In “Dusk” the young trickster poses as an upper-class country gentleman by mentioning that he was planning to stay at the presumably ritzy "Patagonian Hotel in Berkshire Square" and then explaining that he had to have special soap because he couldn’t stand hotel soap. He also tries to suggest to the skeptical Norman Gortsby that he is quite used to foreign travel.
“In a foreign city I wouldn’t mind so much,” he said; “one could go to one’s Consul and get the requisite help from him….Unless I can find some decent chap to swallow my story and lend me some money I seem likely to spend the night on the Embankment.”
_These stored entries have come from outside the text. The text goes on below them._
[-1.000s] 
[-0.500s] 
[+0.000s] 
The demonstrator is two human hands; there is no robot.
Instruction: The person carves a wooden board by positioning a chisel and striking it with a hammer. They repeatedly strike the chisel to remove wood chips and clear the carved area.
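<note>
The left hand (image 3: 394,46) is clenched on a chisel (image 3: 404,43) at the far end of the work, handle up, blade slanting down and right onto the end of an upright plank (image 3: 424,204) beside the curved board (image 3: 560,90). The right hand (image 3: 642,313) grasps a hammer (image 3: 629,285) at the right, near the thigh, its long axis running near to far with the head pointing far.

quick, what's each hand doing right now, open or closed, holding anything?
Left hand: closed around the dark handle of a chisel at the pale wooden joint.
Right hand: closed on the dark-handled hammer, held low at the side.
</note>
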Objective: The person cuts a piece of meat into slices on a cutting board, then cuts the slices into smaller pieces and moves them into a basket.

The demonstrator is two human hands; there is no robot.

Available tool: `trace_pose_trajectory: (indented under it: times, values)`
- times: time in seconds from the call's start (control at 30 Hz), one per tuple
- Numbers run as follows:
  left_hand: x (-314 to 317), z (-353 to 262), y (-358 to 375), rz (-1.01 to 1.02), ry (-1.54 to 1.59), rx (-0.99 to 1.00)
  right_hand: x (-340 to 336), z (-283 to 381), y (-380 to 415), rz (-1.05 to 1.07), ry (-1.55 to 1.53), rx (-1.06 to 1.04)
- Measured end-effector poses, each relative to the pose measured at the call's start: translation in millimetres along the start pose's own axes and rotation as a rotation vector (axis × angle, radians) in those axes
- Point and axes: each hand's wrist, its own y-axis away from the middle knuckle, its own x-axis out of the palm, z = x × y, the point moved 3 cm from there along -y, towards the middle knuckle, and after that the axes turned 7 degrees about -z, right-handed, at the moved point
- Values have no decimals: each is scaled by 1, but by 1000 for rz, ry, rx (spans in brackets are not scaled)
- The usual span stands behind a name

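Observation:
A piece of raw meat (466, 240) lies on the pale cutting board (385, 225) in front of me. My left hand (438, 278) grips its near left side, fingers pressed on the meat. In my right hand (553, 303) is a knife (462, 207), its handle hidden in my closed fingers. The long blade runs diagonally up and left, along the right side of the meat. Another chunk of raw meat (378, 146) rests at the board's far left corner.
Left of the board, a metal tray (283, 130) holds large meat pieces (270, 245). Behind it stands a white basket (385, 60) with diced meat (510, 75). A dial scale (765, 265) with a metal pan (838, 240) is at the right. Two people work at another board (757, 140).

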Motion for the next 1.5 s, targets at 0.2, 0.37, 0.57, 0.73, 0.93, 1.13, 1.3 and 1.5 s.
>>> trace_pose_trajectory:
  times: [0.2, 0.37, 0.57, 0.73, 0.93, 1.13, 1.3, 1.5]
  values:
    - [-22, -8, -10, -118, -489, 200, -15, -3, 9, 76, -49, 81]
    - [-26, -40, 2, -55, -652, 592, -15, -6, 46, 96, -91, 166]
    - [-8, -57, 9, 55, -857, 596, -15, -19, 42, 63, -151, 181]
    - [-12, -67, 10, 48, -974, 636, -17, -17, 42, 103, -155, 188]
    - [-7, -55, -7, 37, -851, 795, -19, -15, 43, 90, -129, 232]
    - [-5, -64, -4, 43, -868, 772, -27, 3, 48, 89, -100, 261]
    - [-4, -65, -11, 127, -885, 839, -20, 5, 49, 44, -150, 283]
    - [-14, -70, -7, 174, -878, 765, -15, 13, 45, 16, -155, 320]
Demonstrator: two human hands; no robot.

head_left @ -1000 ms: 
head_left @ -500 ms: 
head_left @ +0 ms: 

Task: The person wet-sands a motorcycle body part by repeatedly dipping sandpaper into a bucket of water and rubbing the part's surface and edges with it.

His language sounds upper class. The words “decent chap” are a neat touch. They sound like Oxford and Eton. But Gortsby remains skeptical until he finds the cake of soap. Then he feels he has offended a member of a higher social class and goes rushing after him to make amends, no doubt he imagining making a friend who might invite him to his family’s country mansion. After all, the trickster has told him suggestively:
“That’s a nice predicament for a fellow who hasn’t any friends or connections in London!”
If the tricksters in these stories had been panhandlers, both would have been lucky to get even one shilling and would have received countless rejections. But by posing as gentlemen of leisure they are each able to extract a whole pound.
The stories by Roald Dahl and Saki resemble Mark Twain’s “The Million Pound Bank Note,” published in 1893. In that short story two wealthy and eccentric Englishmen give a banknote worth one million pounds to a poor, hungry American named Henry Adams, just to amuse themselves by seeing what will happen. Adams finds that he can’t spend the money because no one can give him change for a million pound note. But everyone insists on giving him things for nothing, including meals in expensive restaurants. Adams becomes famous as an eccentric American millionaire and ends up a millionaire himself.
The moral of the stories by Dahl and Saki, as well as the story by Mark Twain, might be expressed by such old sayings as “The rich get richer and the poor get poorer,” or “The rich get richer and the poor get children,” or “Money goes to money.” In both "Dusk" and "The Umbrella Man," people of limited means gladly part with their hard-earned money in the belief that they are obliging aristocrats.
Mark Twain also dramatized the psychological power of money and social position in his novel The Prince and the Pauper, and Charles Dickens shows the amazing transformation of the people who knew Pip as a poor orphan when he comes into his fortune in Great Expectations.